Open chch9907 opened 4 months ago

chch9907 commented 4 months ago

Very nice work! I intend to use your work in my project. However, I have a confusion. I find that your score threshould value in both https://github.com/AILab-CVC/YOLO-World/blob/5ee2e01d52fd02aa75f731b145244ed204781d0f/demo.py#L182 and https://github.com/AILab-CVC/YOLO-World/blob/5ee2e01d52fd02aa75f731b145244ed204781d0f/inference.ipynb#L3444 are set to 0.05, which seems to be very low compared to those used in Detic and GroundingDINO. And when I test the online demo by using my text prompt shown as follows, I find the target can be successfully detected but with very low score. It is convincing that the inference speed is extremely fast and the text grounding capability is strong. But I wonder how the default score threshould (0.05) is defined, which may be related to the right way to use the model. Thanks!

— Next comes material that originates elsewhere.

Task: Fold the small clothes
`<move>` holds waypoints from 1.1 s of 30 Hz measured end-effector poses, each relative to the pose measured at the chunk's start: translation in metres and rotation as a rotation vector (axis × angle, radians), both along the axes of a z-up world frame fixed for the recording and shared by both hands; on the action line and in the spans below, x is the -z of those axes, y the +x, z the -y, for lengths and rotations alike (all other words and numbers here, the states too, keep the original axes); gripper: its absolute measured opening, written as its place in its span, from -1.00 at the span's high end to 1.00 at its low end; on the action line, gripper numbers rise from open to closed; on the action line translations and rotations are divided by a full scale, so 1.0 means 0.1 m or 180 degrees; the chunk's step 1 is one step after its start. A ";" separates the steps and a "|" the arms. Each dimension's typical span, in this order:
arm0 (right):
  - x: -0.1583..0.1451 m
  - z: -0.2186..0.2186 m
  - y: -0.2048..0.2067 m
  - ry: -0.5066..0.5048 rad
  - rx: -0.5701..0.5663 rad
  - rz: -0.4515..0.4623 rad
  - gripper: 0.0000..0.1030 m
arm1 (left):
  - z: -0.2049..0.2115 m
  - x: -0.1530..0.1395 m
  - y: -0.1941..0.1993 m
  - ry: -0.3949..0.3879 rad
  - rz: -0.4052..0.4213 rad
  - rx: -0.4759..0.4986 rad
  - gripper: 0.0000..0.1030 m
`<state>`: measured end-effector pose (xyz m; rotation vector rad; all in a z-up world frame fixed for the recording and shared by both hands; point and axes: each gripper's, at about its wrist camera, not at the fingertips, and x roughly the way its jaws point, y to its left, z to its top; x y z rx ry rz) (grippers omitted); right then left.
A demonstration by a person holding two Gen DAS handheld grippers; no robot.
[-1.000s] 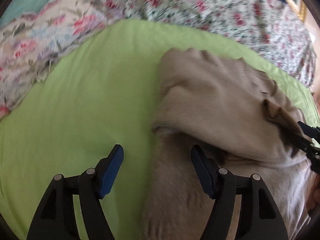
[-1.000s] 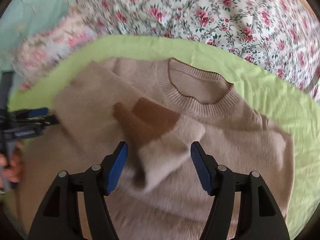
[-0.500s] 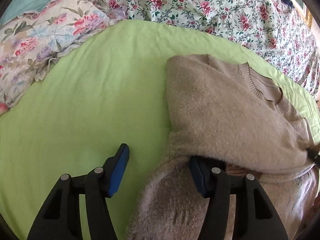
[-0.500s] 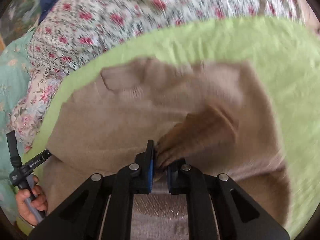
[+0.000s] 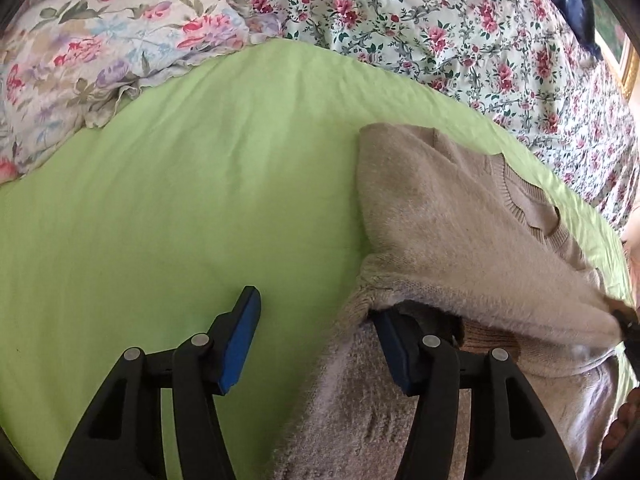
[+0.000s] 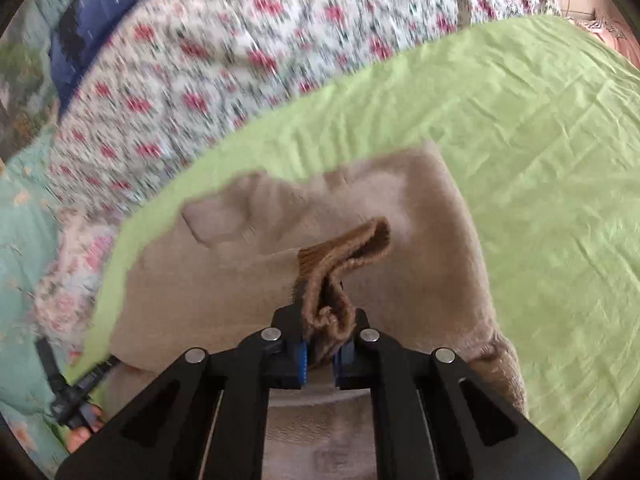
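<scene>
A green sheet (image 5: 168, 208) covers the bed, with a floral quilt (image 5: 460, 28) behind. The beige sweater (image 5: 448, 216) lies on it, bearing no legible writing. The right gripper (image 6: 320, 354) pinches its brown cuff (image 6: 344, 256). The left gripper (image 5: 316, 340) gapes, one finger under the folded sleeve.

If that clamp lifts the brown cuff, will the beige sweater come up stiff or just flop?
Probably flop: the cuff already bunches limply in the right gripper, and the sweater drapes in soft folds. Its fuzzy knit likely grips rather than slips.
</scene>
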<state>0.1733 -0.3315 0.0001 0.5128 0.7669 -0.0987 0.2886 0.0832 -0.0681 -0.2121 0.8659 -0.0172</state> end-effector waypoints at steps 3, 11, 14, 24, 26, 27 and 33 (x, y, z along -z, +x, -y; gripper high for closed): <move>0.21 0.03 0.02 -0.0044 0.0026 -0.0320 0.68 | 0.02 0.01 0.01 0.0033 -0.0029 0.0004 -0.15; -0.14 0.15 -0.54 -0.0262 0.0180 -0.0125 0.32 | -0.10 -0.02 -0.07 -0.0101 -0.0105 -0.0075 -0.15; -0.27 0.18 -0.77 -0.0265 0.0160 -0.0052 0.10 | -0.17 -0.07 -0.25 -0.0155 -0.0126 -0.0052 -0.11; -0.32 -0.06 -1.55 -0.0106 -0.0443 -0.0020 0.00 | -0.25 -0.27 -1.36 -0.0395 -0.0091 0.0767 -0.30; -0.29 -0.11 -1.72 -0.0119 -0.0581 -0.0055 -0.02 | -0.26 -0.25 -1.60 -0.0384 -0.0124 0.0908 -0.37; -0.27 -0.15 -1.85 -0.0130 -0.0678 -0.0075 -0.03 | -0.28 -0.23 -1.75 -0.0376 -0.0145 0.0993 -0.40; -0.10 -0.27 -2.54 -0.0083 -0.1086 -0.0228 -0.05 | -0.30 -0.04 -2.37 -0.0433 -0.0363 0.1352 -0.41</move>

query prompts: "pillar, snowman" test_yolow result of yolo-world demo with modifying score threshould to 0.03 test_groundingdino result of GroundingDINO demo

wondervictor commented 4 months ago

Maybe you could try to add a padding class " ", such as ["pillar", "snowman", " "], the low-confidence problem is due to the padding during pre-training and hasn't been well fixed yet.

chch9907 commented 4 months ago

Thank you for your reply! I try your advice on the demo shown below as well as add "" to each category, but seems no change. test_yolow2

Indeed the detected bboxs are comparable to those of GroundingDINO. But sometimes the scores become low. Anyway I will try demo again and then try your code. Thank you!

wufei-png commented 4 months ago

Thank you for your reply! I try your advice on the demo shown below as well as add "" to each category, but seems no change. test_yolow2

Indeed the detected bboxs are comparable to those of GroundingDINO. But sometimes the scores become low. Anyway I will try demo again and then try your code. Thank you!

maybe "snowman,pillar, ,"?

wondervictor commented 4 months ago

Hi @chch9907, could you share this sample image?

chch9907 commented 4 months ago

Thank you for your reply! I try your advice on the demo shown below as well as add "" to each category, but seems no change. test_yolow2 Indeed the detected bboxs are comparable to those of GroundingDINO. But sometimes the scores become low. Anyway I will try demo again and then try your code. Thank you!

maybe "snowman,pillar, ,"?

Thank you for your reply. Still no difference on demo.

chch9907 commented 4 months ago

Hi @chch9907, could you share this sample image?

Emmm maybe I will send it to you through email.

wondervictor commented 4 months ago

@chch9907 tianhengcheng#gmail.com

chch9907 commented 4 months ago

@wondervictor has been sent to you.

wondervictor commented 4 months ago
截屏2024-04-11 17 17 40

Hi @chch9907, I adopted the X-1280 model with the threshold of 0.25 and obtained the results. Maybe you can try out the finetuned high-resolution models. We are working on the low-confidence problem though YOLO-World can exactly detect those objects.

chch9907 commented 4 months ago

Hi @wondervictor, thank you for your reply! X-1280 seems to work well. Yes I understand. I will try high-resolution models first. Thanks!